> _WHAT TO PRODUCE_
Line by line, print the records exactly.

[Items listed in a dataset]
• • • • •
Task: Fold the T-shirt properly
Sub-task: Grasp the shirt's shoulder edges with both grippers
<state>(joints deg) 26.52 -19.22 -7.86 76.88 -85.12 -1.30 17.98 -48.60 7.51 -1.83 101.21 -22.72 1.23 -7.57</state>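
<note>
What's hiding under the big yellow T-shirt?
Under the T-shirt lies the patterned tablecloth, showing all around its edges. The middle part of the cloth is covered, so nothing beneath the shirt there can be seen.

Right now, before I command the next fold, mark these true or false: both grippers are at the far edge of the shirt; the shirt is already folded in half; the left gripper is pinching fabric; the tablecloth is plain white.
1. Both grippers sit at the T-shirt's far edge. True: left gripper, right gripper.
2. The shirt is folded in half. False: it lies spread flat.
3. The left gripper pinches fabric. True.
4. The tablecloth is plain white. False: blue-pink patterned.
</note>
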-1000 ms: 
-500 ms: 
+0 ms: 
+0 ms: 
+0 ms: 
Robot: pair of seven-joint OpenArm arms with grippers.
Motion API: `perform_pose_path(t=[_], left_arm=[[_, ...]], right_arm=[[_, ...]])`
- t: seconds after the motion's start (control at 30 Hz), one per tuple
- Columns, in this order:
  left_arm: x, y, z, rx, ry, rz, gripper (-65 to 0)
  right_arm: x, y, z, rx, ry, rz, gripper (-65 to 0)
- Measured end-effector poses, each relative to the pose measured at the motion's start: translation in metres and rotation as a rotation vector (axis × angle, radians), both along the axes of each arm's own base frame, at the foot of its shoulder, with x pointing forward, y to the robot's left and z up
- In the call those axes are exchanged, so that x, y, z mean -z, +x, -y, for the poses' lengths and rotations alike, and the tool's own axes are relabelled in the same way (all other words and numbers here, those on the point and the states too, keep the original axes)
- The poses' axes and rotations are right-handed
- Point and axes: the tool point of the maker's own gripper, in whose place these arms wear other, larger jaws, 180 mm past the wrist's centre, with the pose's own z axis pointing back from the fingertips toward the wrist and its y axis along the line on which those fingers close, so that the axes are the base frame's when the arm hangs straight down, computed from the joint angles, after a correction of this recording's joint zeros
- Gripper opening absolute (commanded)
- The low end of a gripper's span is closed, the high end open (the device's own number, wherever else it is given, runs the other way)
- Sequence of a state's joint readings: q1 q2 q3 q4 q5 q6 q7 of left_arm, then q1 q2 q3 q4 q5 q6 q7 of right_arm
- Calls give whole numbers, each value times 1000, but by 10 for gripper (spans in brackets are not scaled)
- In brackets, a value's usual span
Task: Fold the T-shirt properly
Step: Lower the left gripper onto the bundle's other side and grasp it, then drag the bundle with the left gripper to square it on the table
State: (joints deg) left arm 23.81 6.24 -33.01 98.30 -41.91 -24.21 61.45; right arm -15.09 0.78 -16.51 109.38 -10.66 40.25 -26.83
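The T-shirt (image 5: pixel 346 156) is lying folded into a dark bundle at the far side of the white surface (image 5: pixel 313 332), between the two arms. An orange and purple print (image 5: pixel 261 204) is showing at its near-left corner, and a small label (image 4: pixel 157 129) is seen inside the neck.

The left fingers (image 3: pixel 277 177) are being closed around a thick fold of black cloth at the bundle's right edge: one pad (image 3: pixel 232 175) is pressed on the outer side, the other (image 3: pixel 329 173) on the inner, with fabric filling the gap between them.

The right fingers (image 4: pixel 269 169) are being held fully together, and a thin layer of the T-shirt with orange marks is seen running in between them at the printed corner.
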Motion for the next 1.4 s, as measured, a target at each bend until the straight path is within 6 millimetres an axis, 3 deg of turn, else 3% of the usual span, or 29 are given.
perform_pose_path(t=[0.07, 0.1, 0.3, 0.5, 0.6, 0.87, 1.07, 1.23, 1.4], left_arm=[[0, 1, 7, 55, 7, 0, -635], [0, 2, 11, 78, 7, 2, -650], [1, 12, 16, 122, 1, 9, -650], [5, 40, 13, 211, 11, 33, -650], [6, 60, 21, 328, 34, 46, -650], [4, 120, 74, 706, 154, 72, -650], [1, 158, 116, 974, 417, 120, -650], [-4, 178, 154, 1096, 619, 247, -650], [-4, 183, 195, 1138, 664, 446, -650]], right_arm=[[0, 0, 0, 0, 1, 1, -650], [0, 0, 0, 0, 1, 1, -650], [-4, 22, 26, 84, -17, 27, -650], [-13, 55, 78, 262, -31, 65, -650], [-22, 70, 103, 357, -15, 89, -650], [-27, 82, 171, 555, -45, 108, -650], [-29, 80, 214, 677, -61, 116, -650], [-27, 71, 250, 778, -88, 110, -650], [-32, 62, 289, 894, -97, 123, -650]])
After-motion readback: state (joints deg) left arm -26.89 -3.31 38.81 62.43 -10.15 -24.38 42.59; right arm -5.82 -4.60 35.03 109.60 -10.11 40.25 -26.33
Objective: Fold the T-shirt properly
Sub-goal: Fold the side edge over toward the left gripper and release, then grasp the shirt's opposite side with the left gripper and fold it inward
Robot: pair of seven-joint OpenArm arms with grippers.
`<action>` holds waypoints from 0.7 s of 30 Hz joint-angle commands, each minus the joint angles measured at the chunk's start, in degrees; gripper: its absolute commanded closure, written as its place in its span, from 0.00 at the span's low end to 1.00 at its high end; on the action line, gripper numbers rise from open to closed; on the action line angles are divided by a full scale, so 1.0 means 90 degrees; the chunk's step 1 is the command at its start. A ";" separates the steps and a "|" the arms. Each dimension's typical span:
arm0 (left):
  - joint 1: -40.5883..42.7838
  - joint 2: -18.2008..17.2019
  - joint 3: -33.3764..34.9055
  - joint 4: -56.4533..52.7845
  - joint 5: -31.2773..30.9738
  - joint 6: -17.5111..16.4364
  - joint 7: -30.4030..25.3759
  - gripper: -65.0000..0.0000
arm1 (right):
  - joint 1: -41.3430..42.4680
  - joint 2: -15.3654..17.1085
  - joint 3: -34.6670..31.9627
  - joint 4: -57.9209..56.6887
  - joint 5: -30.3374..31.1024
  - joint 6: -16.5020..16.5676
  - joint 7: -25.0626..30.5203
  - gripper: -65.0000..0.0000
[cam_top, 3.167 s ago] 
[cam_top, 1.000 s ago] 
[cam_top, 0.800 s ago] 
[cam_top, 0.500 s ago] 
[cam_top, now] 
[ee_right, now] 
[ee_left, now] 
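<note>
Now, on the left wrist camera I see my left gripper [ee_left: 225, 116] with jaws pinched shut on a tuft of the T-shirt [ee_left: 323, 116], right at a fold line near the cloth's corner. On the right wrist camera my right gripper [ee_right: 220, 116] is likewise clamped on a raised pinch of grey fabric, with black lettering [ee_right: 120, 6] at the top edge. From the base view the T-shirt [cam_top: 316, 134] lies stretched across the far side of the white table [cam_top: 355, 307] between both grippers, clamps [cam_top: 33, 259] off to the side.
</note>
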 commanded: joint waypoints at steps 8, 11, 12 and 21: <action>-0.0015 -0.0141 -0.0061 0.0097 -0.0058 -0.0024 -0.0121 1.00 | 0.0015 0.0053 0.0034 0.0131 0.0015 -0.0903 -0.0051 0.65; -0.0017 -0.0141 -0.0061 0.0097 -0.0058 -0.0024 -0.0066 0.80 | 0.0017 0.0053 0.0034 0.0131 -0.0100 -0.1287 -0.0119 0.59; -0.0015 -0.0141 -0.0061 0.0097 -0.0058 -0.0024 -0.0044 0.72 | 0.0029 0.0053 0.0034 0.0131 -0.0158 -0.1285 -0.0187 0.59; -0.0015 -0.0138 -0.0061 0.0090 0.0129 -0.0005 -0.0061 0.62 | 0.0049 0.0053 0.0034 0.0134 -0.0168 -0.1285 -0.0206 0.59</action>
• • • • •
> _RESULT_
Task: Fold the T-shirt properly
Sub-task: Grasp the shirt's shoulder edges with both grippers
<state>(joints deg) 26.52 -19.22 -7.86 76.88 -85.12 -1.30 17.98 -48.60 7.51 -1.83 101.21 -22.72 1.23 -7.57</state>
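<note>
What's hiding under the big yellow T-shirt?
Under the T-shirt lies the patterned tablecloth, showing all around its edges. The middle part of the cloth is covered, so nothing beneath the shirt there can be seen.

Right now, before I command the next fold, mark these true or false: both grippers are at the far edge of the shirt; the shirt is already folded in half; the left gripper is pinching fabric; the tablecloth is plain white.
1. Both grippers sit at the T-shirt's far edge. True: left gripper, right gripper.
2. The shirt is folded in half. False: it lies spread flat.
3. The left gripper pinches fabric. True.
4. The tablecloth is plain white. False: blue-pink patterned.
</note>
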-1000 ms: 
-500 ms: 
+0 ms: 
+0 ms: 
+0 ms: 
Robot: pair of seven-joint OpenArm arms with grippers.
Motion API: `perform_pose_path(t=[_], left_arm=[[_, ...]], right_arm=[[_, ...]])`
- t: seconds after the motion's start (control at 30 Hz), one per tuple
- Columns, in this order:
  left_arm: x, y, z, rx, ry, rz, gripper (-65 to 0)
  right_arm: x, y, z, rx, ry, rz, gripper (-65 to 0)
- Measured end-effector poses, each relative to the pose measured at the motion's start: translation in metres and rotation as a rotation vector (axis × angle, radians), both along the axes of each arm's own base frame, at the foot of its shoulder, with x pointing forward, y to the robot's left and z up
- In the call those axes are exchanged, so that x, y, z mean -z, +x, -y, for the poses' lengths and rotations alike, and the tool's own axes are relabelled in the same way (all other words and numbers here, those on the point and the states too, keep the original axes)
- The poses' axes and rotations are right-handed
- Point and axes: the tool point of the maker's own gripper, in whose place these arms wear other, larger jaws, 180 mm past the wrist's centre, with the pose's own z axis pointing back from the fingertips toward the wrist and its y axis along the line on which those fingers close, so that the axes are the base frame's when the arm hangs straight down, computed from the joint angles, after a correction of this recording's joint zeros
- Gripper opening absolute (commanded)
- The low end of a gripper's span is closed, the high end open (the device's own number, wherever else it is given, runs the other way)
- Sequence of a state's joint readings: q1 q2 q3 q4 q5 q6 q7 of left_arm, then q1 q2 q3 q4 q5 q6 q7 of right_arm
- Calls give whole numbers, each value times 1000, but by 10 for gripper (spans in brackets are not scaled)
- In brackets, a value's usual span
Task: Fold the T-shirt properly
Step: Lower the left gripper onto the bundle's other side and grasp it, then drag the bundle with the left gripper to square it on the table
State: (joints deg) left arm 23.81 6.24 -33.01 98.30 -41.91 -24.21 61.45; right arm -15.09 0.78 -16.51 109.38 -10.66 40.25 -26.83
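The T-shirt (image 5: pixel 346 156) is lying folded into a dark bundle at the far side of the white surface (image 5: pixel 313 332), between the two arms. An orange and purple print (image 5: pixel 261 204) is showing at its near-left corner, and a small label (image 4: pixel 157 129) is seen inside the neck.

The left fingers (image 3: pixel 277 177) are being closed around a thick fold of black cloth at the bundle's right edge: one pad (image 3: pixel 232 175) is pressed on the outer side, the other (image 3: pixel 329 173) on the inner, with fabric filling the gap between them.

The right fingers (image 4: pixel 269 169) are being held fully together, and a thin layer of the T-shirt with orange marks is seen running in between them at the printed corner.
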Motion for the next 1.4 s, as measured, a target at each bend until the straight path is within 6 millimetres an axis, 3 deg of turn, else 3% of the usual span, or 29 are given.
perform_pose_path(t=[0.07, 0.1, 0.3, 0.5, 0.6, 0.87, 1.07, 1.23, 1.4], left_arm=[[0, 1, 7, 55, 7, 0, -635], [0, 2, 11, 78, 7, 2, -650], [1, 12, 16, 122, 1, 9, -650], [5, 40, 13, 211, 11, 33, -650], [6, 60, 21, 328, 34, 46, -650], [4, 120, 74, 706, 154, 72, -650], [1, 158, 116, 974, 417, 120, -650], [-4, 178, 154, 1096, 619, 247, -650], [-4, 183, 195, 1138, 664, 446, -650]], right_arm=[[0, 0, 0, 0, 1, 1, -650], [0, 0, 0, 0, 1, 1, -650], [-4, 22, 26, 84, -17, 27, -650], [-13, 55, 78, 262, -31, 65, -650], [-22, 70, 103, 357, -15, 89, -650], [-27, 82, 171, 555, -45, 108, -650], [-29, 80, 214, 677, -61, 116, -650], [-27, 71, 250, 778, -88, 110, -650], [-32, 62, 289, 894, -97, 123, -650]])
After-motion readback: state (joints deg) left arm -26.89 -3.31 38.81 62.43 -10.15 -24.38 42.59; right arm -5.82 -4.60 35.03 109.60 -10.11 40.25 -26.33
Objective: Fold the T-shirt properly
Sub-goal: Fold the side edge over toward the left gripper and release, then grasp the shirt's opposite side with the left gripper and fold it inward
Robot: pair of seven-joint OpenArm arms with grippers.
`<action>` holds waypoints from 0.7 s of 30 Hz joint-angle commands, each minus the joint angles measured at the chunk's start, in degrees; gripper: its absolute commanded closure, written as its place in its span, from 0.00 at the span's low end to 1.00 at its high end; on the action line, gripper numbers rise from open to closed; on the action line angles are divided by a full scale, so 1.0 means 90 degrees; the chunk's step 1 is the command at its start. A ";" separates the steps and a "|" the arms. Each dimension's typical span:
arm0 (left):
  - joint 1: -40.5883..42.7838
  - joint 2: -18.2008..17.2019
  - joint 3: -33.3764..34.9055
  - joint 4: -56.4533..52.7845
  - joint 5: -31.2773..30.9738
  - joint 6: -17.5111..16.4364
  - joint 7: -30.4030..25.3759
  - gripper: -65.0000..0.0000
arm1 (right):
  - joint 1: -41.3430..42.4680
  - joint 2: -15.3654..17.1085
  - joint 3: -34.6670..31.9627
  - joint 4: -57.9209..56.6887
  - joint 5: -30.3374..31.1024
  - joint 6: -16.5020..16.5676
  - joint 7: -25.0626..30.5203
  - gripper: -65.0000..0.0000
[cam_top, 3.167 s ago] 
[cam_top, 1.000 s ago] 
[cam_top, 0.800 s ago] 
[cam_top, 0.500 s ago] 
[cam_top, now] 
[ee_right, now] 
[ee_left, now] 
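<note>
Now, on the left wrist camera I see my left gripper [ee_left: 225, 116] with jaws pinched shut on a tuft of the T-shirt [ee_left: 323, 116], right at a fold line near the cloth's corner. On the right wrist camera my right gripper [ee_right: 220, 116] is likewise clamped on a raised pinch of grey fabric, with black lettering [ee_right: 120, 6] at the top edge. From the base view the T-shirt [cam_top: 316, 134] lies stretched across the far side of the white table [cam_top: 355, 307] between both grippers, clamps [cam_top: 33, 259] off to the side.
</note>
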 commanded: joint waypoints at steps 8, 11, 12 and 21: <action>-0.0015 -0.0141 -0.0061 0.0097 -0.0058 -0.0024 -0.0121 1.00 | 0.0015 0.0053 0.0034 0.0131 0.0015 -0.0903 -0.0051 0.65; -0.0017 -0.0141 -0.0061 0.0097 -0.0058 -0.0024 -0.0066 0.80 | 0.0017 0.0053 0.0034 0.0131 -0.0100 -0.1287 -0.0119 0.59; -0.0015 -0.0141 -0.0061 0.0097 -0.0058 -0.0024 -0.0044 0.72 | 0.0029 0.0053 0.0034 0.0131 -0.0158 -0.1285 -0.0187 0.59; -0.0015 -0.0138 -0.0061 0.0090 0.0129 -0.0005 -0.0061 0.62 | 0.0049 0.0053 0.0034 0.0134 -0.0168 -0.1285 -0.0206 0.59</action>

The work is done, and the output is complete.